ELECTRONICS AND ELECTRICAL ENGINEERING

*ISSN 1392 – 1215* 

# ELEKTRONIKA IR ELEKTROTECHNIKA

2007. No. 3(75)

# Synthesizing CMOS Circuits for Speed-Power Product Minimization

# P. Vijayakumar, K. Gunavathi

Department of Electrical and Electronics Engineering, PSG College of Technology, Coimbatore-641004, India, tel.: -0091-9894994643, e-mail: vijay\_p6@hotmail.com

### Introduction

In the modern world portable systems are becoming increasingly popular. Hence the need for devices that dissipate lower power arises. Power dissipation in CMOS circuits can be classified into two types, namely static and dynamic power dissipation. Of these, dynamic power dissipation is the chief contributor [1,2]. Hence efforts at power optimization will be aimed at reducing dynamic power dissipation. However, power optimization quite often results in an unavoidable reduction in the speed of the devices. As reduction in speed is not affordable, ways to optimize the speed of the devices will also have to be looked upon. In short, Speed-Power optimization is the need of the hour, which is precisely the aim of this paper.

Power optimization techniques currently in use are such as voltage scaling, gate resizing, precomputation, etc. All these techniques optimize power at the expense of the speed of the circuit [3,4,5]. Stepwise charging results only in a small decrease in the speed of the circuit and that too can be compensated by pipelining the circuit [6,7,8].

Pipelining is a technique of decomposing a circuit into a number of segments, with each segment operating concurrently with all other segments thus increasing the speed of the circuit. Intermittent latches separate the segments from one another. Retiming algorithm is used to place these latches judiciously [9,10]. In stepwise charging the single supply voltage V of a conventional driver is replaced with a bank of N supplies with evenly distributed voltages  $V_i = (i/N)V$ . In most practical cases, N lies between 2 and 8 [8].

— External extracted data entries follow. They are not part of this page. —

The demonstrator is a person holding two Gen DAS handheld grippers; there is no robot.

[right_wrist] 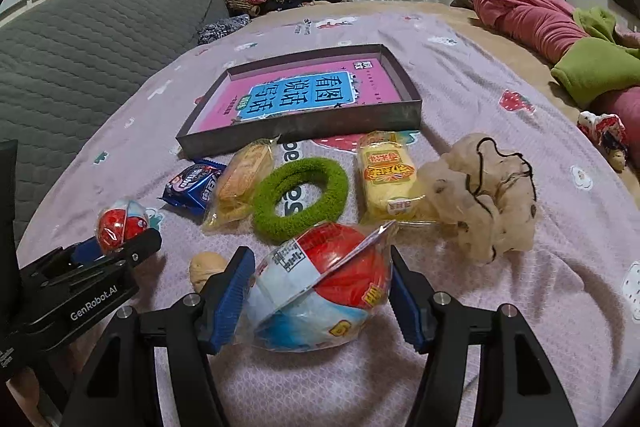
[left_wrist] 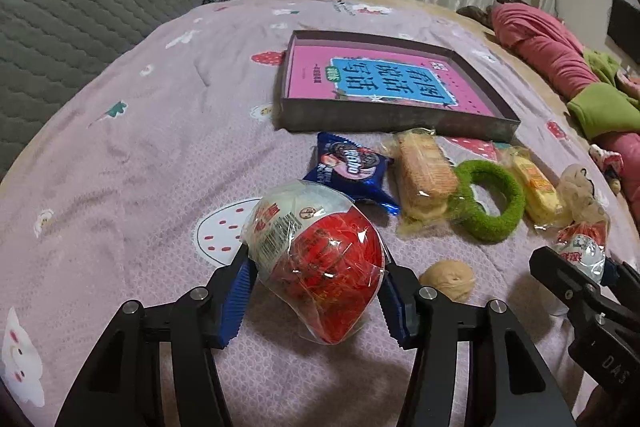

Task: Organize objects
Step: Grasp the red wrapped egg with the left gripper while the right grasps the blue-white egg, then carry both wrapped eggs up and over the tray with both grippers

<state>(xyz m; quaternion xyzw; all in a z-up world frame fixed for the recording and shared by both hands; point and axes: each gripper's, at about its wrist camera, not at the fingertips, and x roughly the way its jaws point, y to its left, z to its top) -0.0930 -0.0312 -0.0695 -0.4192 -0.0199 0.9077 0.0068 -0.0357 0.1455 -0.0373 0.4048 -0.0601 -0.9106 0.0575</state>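
Red-and-white wrapped egg toy (left_wrist: 320,263) in left claw (left_wrist: 316,291), another (right_wrist: 320,287) in right claw (right_wrist: 322,297)

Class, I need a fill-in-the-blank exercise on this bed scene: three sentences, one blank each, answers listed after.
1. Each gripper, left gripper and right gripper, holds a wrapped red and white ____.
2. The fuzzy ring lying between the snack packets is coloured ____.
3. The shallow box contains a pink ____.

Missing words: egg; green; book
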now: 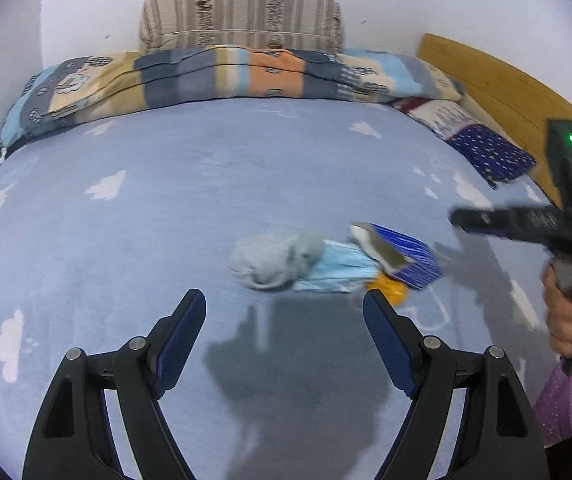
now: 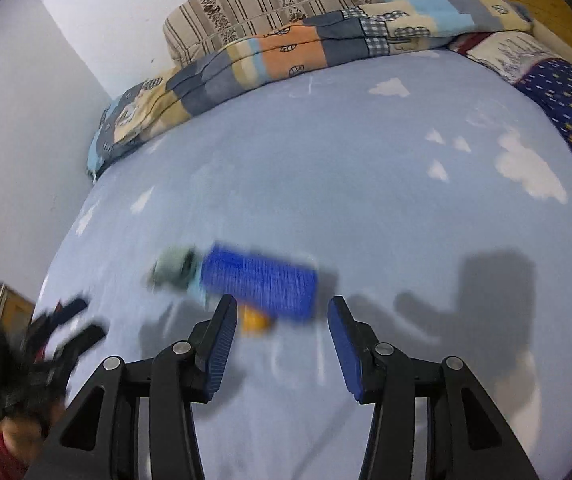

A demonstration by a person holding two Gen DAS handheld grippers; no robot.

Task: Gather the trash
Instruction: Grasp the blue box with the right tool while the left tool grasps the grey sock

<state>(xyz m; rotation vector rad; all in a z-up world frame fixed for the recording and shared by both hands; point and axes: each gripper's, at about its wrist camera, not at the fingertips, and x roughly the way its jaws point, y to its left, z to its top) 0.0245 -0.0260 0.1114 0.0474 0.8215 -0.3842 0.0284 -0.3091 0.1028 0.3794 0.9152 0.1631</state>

Using a combination of Retiming algorithm & Stepwise charging an efficient algorithm for minimization of power dissipation as well as delay has been evolved. The above principles have been implemented and validated by applying it to a number of benchmark circuits. Experimental results have shown a reduction of around 80% in power-delay product.

## **Principles of retiming**

Retiming is an algorithm to pipeline the given circuit into number of stages so that the overall glitching activity in the circuit is reduced.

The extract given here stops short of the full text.